Since mitigation at the stack/system level increases cost and complexity, there remains a requirement to increase the tolerance of the MEA to operation under mixed air/fuel fronts; here, comparatively little has been reported.   The anode electrode has a particularly important role since it is the ORR capability of the anode Pt/C (in addition to its primary role of hydrogen oxidation) which drives the corrosion reaction.  In this paper, we present work on anode catalyst layers incorporating novel catalyst materials which have reduced ORR capability but which maintain sufficient HOR functionality – found to have a very significant impact on MEA durability.  Further, selection of a highly stable carbon support material leads to an improvement in MEA durability.  Of course, highly stable carbons can generate other issues – not least that they are challenging to catalyse and at best, offer good, but condition sensitive, polarisation performance.  Here we also report on the approach of adding oxygen evolution functionality to the cathode such that, under high potentials, water is hydrolysed in preference to carbon corrosion.  The benefits of these modified MEA designs are demonstrated under accelerated SU/SD test methods, with the use of CO2 monitoring, to validate the suppression of cathode corrosion.  After some challenges, solutions were found in which the durability of the MEA was considerably increased, without compromising the basic polarisation performance.



[1] Yu et al., J. Power Sources, 205 (2012), pp. 10-23.

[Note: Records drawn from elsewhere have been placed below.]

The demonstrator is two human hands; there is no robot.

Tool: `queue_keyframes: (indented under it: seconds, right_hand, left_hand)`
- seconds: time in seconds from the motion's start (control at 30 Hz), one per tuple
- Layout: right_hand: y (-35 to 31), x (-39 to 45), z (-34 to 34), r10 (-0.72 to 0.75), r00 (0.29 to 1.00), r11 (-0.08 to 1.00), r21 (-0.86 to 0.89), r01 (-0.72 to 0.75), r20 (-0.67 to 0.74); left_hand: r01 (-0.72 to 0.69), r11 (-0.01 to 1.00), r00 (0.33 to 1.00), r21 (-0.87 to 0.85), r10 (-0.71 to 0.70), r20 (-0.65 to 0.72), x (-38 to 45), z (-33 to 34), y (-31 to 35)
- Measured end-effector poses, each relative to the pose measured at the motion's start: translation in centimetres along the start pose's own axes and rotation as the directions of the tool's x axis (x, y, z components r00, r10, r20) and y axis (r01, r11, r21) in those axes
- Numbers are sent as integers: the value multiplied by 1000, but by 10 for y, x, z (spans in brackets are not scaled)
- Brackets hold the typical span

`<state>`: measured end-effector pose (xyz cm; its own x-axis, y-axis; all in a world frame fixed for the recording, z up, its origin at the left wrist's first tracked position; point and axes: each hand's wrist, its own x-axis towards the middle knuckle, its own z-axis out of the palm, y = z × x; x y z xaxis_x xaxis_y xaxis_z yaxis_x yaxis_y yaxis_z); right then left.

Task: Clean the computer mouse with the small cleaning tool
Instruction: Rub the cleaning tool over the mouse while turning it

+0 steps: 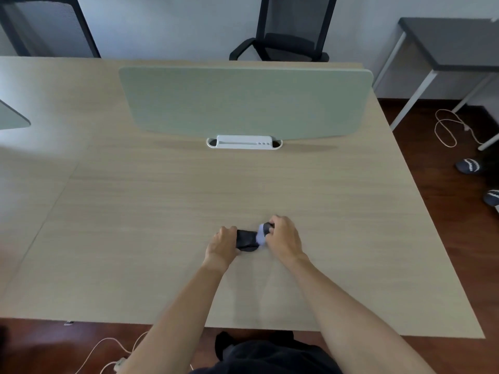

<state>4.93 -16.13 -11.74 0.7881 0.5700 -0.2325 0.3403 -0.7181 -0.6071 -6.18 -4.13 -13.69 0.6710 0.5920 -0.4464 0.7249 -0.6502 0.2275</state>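
Fingers of the left hand (223,242): curled round the left end of the computer mouse (246,240), gripping it. Fingers of the right hand (283,238): curled round the small cleaning tool (262,233), gripping it; its pale bluish-white part touches the right end of the mouse.

Computer mouse: dark, lying between the two hands on the pale wood-grain surface (162,211), nearer the front edge than the divider and a little right of centre. Both ends covered by the hands; only the middle of its body shows. Buttons and wheel cannot be made out.

Small cleaning tool: dark upper part, pale lower part, blurred; most of it hidden inside the right hand, shape unclear.

Open room: wide bare surface to the left, right and beyond the hands, up to the green divider panel (243,101) standing in its white base (244,142). Front edge lies near the person's body; right edge drops to the dark red floor (437,184).

Off the surface: white cable (445,128) looped on the floor at right, two slippers (468,166) beside it, one cut off by the frame. Black chair (286,36) behind the divider, top cut off. Grey side table (453,44) at upper right, partly out of frame.
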Motion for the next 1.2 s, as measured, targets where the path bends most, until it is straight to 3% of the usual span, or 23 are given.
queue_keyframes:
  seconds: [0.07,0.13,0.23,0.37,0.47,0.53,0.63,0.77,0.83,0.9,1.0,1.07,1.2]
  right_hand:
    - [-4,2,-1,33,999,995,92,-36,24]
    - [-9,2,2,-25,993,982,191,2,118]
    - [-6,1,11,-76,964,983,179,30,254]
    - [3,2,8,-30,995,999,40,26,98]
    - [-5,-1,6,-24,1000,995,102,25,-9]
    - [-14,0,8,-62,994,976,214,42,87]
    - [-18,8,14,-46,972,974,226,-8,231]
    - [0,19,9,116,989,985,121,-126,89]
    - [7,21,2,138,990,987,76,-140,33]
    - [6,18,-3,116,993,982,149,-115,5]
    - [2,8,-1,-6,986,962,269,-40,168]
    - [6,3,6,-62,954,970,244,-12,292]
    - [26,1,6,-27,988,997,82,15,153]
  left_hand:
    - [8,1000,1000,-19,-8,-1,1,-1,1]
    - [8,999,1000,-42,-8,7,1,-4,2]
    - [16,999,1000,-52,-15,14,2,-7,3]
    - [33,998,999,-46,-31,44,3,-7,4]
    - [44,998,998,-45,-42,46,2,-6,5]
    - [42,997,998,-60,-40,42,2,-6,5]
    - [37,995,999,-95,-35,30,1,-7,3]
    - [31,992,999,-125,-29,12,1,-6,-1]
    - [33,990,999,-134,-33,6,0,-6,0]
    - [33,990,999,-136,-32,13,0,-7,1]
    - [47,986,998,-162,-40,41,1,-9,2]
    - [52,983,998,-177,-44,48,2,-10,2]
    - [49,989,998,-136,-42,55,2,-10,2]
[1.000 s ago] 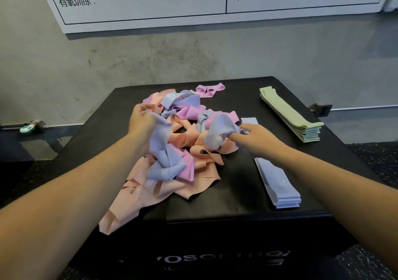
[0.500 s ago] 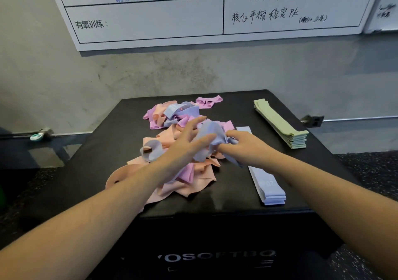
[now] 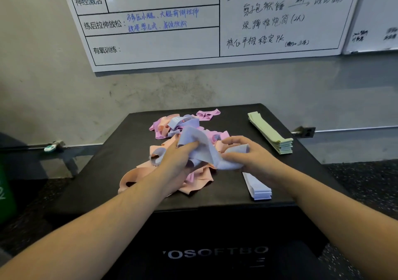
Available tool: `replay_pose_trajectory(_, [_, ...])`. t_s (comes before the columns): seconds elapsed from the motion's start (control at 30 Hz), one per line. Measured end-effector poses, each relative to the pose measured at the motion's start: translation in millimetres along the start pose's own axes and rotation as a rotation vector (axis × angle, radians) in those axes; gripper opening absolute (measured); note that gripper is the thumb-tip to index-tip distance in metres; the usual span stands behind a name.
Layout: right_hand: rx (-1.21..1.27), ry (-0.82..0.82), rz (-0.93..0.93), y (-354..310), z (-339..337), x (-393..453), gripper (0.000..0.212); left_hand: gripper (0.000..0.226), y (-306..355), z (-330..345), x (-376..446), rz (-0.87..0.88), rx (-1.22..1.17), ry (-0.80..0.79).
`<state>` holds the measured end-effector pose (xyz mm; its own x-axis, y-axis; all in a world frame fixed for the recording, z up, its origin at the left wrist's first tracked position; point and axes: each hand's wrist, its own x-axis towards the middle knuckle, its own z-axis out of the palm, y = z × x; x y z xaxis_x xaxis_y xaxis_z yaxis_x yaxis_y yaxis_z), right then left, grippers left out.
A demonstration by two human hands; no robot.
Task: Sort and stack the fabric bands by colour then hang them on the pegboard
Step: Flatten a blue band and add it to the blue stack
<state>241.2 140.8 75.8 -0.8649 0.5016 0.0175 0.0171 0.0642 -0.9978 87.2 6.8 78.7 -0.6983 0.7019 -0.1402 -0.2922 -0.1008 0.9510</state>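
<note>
– Where's the blue band [image 3: 206, 150]?
– Gripped between both hands, left hand [image 3: 179, 160] and right hand [image 3: 245, 152], above the mixed pile [image 3: 172, 129] on the black surface [image 3: 107, 167]; blue stack [image 3: 258, 188] just beside, green stack [image 3: 271, 133] farther back.

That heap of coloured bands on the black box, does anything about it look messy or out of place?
Yes. The heap of loose bands is tangled, peach, pink and lavender mixed, unlike the neat green stack and lavender stack. One pink band lies apart at the back. Both hands grip a crumpled lavender band.
</note>
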Motion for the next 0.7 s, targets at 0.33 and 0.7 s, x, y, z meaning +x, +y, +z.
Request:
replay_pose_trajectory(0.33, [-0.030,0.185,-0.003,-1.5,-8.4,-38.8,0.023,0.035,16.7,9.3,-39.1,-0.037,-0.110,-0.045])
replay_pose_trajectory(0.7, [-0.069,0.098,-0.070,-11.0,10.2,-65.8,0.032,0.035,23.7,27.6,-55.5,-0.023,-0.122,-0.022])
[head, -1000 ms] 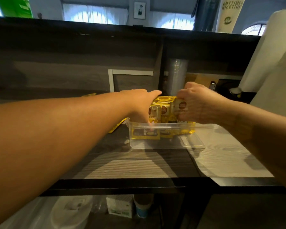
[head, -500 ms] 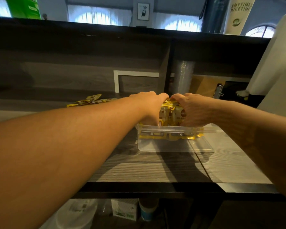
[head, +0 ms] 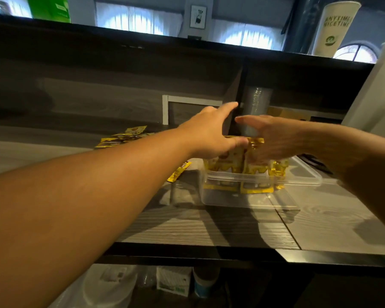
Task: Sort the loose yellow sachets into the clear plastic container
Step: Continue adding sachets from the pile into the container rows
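Both hands spread, the left hand and right hand press the upright sachets inside the clear container beneath them. Next, I'd guess, fetching the loose sachets lying left of the left hand.

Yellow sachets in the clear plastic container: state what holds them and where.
Both hands, left and right, press flat against the yellow sachets' upper parts; no curled grip.

Up and to the right of my fingers, a tall white paper cup reads "ANYTIME NICETIME". The sachets' print is too blurred to read.
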Demonstrator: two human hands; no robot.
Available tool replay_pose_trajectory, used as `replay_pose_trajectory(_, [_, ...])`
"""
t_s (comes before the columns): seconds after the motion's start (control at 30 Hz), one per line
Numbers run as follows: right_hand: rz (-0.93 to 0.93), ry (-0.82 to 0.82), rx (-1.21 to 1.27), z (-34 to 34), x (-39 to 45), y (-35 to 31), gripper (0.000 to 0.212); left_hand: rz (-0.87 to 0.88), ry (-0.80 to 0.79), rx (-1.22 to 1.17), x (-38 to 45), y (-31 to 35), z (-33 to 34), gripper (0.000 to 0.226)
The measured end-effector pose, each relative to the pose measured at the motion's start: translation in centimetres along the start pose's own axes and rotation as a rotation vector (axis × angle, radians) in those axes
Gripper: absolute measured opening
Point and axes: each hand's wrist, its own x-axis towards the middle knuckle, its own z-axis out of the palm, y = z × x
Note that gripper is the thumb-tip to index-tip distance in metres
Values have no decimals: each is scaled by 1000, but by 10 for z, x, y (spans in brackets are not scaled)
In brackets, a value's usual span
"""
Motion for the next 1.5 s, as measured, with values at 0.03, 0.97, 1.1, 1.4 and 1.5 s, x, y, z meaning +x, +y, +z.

[2] A. Lamibrac et al., J. Power Sources, 196, (2011), 9451-9458

[3] J. Durst et al., Applied Catal. B: Environmental, 138-139 (2013), 416-426

[4] G. Hinds and E. Brightman, Electrochem. Comm., 17, (2012), pp. 26-29

[5] C. A. Reiser et al., Electrochem and Solid State Lett., 8 (2005), A273-276  and  H. Tang et al., J. Power Sources, 158 (2006) pp. 1306-1312

[6] Y.C. Park et al., Electrochim. Acta, 123 (2014) pp. 84-92.

[7] N. Linse et al., J. Power Sources, 219 (2012), pp. 240-248.